» Brief
When you retype the data, keep every line exactly as it appears.

Saved data entries
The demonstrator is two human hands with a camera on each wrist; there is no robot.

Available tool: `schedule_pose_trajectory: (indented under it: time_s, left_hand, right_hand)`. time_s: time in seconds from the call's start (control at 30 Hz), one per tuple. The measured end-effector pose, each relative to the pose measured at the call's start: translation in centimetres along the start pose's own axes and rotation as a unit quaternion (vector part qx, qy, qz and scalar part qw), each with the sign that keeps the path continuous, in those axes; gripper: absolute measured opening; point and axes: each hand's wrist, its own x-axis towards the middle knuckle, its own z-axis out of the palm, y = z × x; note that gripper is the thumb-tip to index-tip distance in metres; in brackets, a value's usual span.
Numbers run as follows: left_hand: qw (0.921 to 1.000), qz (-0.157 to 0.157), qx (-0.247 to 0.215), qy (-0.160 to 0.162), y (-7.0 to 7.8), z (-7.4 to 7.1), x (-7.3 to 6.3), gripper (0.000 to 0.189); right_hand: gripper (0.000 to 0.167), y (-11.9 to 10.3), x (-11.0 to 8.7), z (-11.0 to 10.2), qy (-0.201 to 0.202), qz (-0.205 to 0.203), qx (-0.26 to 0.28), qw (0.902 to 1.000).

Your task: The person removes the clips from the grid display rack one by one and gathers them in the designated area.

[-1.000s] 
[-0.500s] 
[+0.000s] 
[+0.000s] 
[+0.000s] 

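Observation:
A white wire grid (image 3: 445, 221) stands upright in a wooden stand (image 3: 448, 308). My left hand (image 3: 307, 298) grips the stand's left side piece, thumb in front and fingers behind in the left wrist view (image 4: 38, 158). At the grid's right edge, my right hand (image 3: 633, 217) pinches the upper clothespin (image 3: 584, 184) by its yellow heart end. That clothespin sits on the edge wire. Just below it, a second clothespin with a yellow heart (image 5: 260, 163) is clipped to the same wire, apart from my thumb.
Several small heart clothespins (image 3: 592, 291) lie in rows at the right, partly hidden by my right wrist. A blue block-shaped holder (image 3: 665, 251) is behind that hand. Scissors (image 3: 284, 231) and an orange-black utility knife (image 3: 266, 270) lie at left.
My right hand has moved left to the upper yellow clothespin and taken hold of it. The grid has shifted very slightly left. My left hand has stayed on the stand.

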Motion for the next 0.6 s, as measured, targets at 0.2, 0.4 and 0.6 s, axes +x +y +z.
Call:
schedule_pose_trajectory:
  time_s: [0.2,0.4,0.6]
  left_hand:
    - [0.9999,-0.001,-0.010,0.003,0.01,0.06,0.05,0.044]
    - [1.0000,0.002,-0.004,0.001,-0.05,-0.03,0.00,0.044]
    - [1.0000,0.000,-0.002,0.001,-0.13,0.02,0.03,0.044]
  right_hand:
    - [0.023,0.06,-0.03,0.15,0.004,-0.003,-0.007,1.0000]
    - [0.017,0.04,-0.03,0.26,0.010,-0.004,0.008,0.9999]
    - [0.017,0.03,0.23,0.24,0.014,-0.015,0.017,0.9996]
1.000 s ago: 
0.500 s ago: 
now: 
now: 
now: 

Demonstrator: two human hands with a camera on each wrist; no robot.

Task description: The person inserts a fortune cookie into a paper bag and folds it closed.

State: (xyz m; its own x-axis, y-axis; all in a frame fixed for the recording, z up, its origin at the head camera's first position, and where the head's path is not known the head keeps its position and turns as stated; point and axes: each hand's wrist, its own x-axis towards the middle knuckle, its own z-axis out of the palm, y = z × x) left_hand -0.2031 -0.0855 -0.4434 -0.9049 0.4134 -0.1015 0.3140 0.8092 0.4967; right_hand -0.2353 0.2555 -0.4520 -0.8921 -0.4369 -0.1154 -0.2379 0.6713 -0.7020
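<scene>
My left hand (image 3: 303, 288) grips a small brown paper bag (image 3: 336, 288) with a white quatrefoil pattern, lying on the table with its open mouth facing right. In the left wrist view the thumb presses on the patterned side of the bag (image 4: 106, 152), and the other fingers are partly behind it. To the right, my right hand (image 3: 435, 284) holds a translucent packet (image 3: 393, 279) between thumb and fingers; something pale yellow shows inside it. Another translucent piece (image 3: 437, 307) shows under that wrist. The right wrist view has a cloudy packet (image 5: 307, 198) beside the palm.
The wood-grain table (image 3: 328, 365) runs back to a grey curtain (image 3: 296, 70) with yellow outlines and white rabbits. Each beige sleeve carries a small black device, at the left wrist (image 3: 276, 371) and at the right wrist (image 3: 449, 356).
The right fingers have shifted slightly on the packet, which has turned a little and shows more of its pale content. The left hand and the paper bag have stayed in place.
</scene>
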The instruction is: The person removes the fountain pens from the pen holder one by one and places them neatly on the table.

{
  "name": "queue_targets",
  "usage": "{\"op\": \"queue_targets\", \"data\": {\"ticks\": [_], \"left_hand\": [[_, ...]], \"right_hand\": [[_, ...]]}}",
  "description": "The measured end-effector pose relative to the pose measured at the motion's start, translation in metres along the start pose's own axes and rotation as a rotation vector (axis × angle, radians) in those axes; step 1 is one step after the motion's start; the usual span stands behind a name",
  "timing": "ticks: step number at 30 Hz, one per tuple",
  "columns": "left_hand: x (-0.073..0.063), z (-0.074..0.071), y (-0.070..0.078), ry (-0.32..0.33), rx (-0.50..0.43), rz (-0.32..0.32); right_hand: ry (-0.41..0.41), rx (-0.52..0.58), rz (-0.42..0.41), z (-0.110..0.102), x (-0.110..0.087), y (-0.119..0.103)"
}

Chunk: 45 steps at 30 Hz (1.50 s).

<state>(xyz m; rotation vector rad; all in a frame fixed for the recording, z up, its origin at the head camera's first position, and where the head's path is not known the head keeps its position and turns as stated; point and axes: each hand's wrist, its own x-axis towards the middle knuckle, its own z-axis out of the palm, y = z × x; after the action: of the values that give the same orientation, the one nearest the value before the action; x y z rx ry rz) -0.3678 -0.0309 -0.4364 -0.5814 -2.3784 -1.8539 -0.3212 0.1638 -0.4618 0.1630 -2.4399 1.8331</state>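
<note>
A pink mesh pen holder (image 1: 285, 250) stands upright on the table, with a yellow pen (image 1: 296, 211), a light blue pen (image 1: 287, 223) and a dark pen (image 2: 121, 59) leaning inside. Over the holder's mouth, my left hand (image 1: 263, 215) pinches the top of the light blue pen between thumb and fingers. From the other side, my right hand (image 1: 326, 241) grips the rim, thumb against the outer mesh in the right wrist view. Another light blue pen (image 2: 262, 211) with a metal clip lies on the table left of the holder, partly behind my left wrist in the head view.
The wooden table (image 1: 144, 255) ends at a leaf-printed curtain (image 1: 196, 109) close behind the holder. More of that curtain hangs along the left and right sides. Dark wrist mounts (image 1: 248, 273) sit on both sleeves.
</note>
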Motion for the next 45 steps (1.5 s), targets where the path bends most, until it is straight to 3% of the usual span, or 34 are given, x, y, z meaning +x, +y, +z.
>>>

» Response for this exercise
The demonstrator is two human hands with a camera on each wrist; there is no robot.

Available tool: `schedule_pose_trajectory: (indented under it: time_s, left_hand, right_hand)`. time_s: time in seconds from the call's start (control at 30 Hz), one per tuple. The measured end-effector pose, each relative to the pose measured at the call's start: translation in centimetres along the start pose's own axes and rotation as a unit quaternion (vector part qx, qy, qz and scalar part qw), each with the sign that keeps the path continuous, in those axes; gripper: absolute measured opening; point and axes: each hand's wrist, its own x-axis towards the middle knuckle, its own z-axis out of the palm, y = z × x; note that gripper is the thumb-tip to index-tip distance in metres; in brackets, a value's usual span.
Numbers run as follows: left_hand: qw (0.921 to 1.000), qz (-0.157 to 0.157), qx (-0.247 to 0.215), qy (-0.160 to 0.162), y (-7.0 to 7.8), z (-7.4 to 7.1), x (-7.3 to 6.3), gripper (0.000 to 0.189); right_hand: gripper (0.000 to 0.167), y (-11.9 to 10.3), x (-11.0 to 8.7), z (-11.0 to 10.2), qy (-0.201 to 0.202), qz (-0.205 to 0.203), qx (-0.26 to 0.28), qw (0.902 to 1.000).

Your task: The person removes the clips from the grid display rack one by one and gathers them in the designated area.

[-1.000s] 
[-0.500s] 
[+0.000s] 
[+0.000s] 
[+0.000s] 

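Observation:
A white wire grid (image 3: 445, 221) stands upright in a wooden stand (image 3: 448, 308). My left hand (image 3: 307, 298) grips the stand's left side piece, thumb in front and fingers behind in the left wrist view (image 4: 38, 158). At the grid's right edge, my right hand (image 3: 633, 217) pinches the upper clothespin (image 3: 584, 184) by its yellow heart end. That clothespin sits on the edge wire. Just below it, a second clothespin with a yellow heart (image 5: 260, 163) is clipped to the same wire, apart from my thumb.
Several small heart clothespins (image 3: 592, 291) lie in rows at the right, partly hidden by my right wrist. A blue block-shaped holder (image 3: 665, 251) is behind that hand. Scissors (image 3: 284, 231) and an orange-black utility knife (image 3: 266, 270) lie at left.
My right hand has moved left to the upper yellow clothespin and taken hold of it. The grid has shifted very slightly left. My left hand has stayed on the stand.
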
Motion for the next 0.6 s, as measured, targets at 0.2, 0.4 and 0.6 s, axes +x +y +z.
Call:
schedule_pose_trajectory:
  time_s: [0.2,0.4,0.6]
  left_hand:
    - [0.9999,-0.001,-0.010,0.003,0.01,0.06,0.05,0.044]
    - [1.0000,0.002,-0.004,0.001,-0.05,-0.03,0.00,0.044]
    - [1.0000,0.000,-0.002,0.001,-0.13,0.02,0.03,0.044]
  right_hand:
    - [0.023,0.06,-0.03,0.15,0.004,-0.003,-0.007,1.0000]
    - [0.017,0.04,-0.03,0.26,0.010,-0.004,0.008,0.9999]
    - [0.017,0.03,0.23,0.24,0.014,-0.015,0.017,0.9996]
1.000 s ago: 
0.500 s ago: 
now: 
now: 
now: 

Demonstrator: two human hands with a camera on each wrist; no robot.

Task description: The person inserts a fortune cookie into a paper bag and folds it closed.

State: (xyz m; its own x-axis, y-axis; all in a frame fixed for the recording, z up, its origin at the head camera's first position, and where the head's path is not known the head keeps its position and turns as stated; point and axes: each hand's wrist, its own x-axis towards the middle knuckle, its own z-axis out of the palm, y = z × x) left_hand -0.2031 -0.0855 -0.4434 -0.9049 0.4134 -0.1015 0.3140 0.8092 0.4967; right_hand -0.2353 0.2555 -0.4520 -0.8921 -0.4369 -0.1154 -0.2379 0.6713 -0.7020
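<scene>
My left hand (image 3: 303, 288) grips a small brown paper bag (image 3: 336, 288) with a white quatrefoil pattern, lying on the table with its open mouth facing right. In the left wrist view the thumb presses on the patterned side of the bag (image 4: 106, 152), and the other fingers are partly behind it. To the right, my right hand (image 3: 435, 284) holds a translucent packet (image 3: 393, 279) between thumb and fingers; something pale yellow shows inside it. Another translucent piece (image 3: 437, 307) shows under that wrist. The right wrist view has a cloudy packet (image 5: 307, 198) beside the palm.
The wood-grain table (image 3: 328, 365) runs back to a grey curtain (image 3: 296, 70) with yellow outlines and white rabbits. Each beige sleeve carries a small black device, at the left wrist (image 3: 276, 371) and at the right wrist (image 3: 449, 356).
The right fingers have shifted slightly on the packet, which has turned a little and shows more of its pale content. The left hand and the paper bag have stayed in place.
</scene>
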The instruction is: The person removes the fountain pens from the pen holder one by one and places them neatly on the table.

{
  "name": "queue_targets",
  "usage": "{\"op\": \"queue_targets\", \"data\": {\"ticks\": [_], \"left_hand\": [[_, ...]], \"right_hand\": [[_, ...]]}}",
  "description": "The measured end-effector pose relative to the pose measured at the motion's start, translation in metres along the start pose's own axes and rotation as a rotation vector (axis × angle, radians) in those axes; step 1 is one step after the motion's start; the usual span stands behind a name",
  "timing": "ticks: step number at 30 Hz, one per tuple",
  "columns": "left_hand: x (-0.073..0.063), z (-0.074..0.071), y (-0.070..0.078), ry (-0.32..0.33), rx (-0.50..0.43), rz (-0.32..0.32); right_hand: ry (-0.41..0.41), rx (-0.52..0.58), rz (-0.42..0.41), z (-0.110..0.102), x (-0.110..0.087), y (-0.119..0.103)"
}

Chunk: 45 steps at 30 Hz (1.50 s).

<state>(xyz m; rotation vector rad; all in a frame fixed for the recording, z up, its origin at the head camera's first position, and where the head's path is not known the head keeps its position and turns as stated; point and axes: each hand's wrist, its own x-axis towards the middle knuckle, its own z-axis out of the palm, y = z × x; after the action: of the values that give the same orientation, the one nearest the value before the action; x y z rx ry rz) -0.3678 -0.0309 -0.4364 -0.5814 -2.3784 -1.8539 -0.3212 0.1638 -0.4618 0.1630 -2.4399 1.8331</state>
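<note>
A pink mesh pen holder (image 1: 285, 250) stands upright on the table, with a yellow pen (image 1: 296, 211), a light blue pen (image 1: 287, 223) and a dark pen (image 2: 121, 59) leaning inside. Over the holder's mouth, my left hand (image 1: 263, 215) pinches the top of the light blue pen between thumb and fingers. From the other side, my right hand (image 1: 326, 241) grips the rim, thumb against the outer mesh in the right wrist view. Another light blue pen (image 2: 262, 211) with a metal clip lies on the table left of the holder, partly behind my left wrist in the head view.
The wooden table (image 1: 144, 255) ends at a leaf-printed curtain (image 1: 196, 109) close behind the holder. More of that curtain hangs along the left and right sides. Dark wrist mounts (image 1: 248, 273) sit on both sleeves.
</note>
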Motion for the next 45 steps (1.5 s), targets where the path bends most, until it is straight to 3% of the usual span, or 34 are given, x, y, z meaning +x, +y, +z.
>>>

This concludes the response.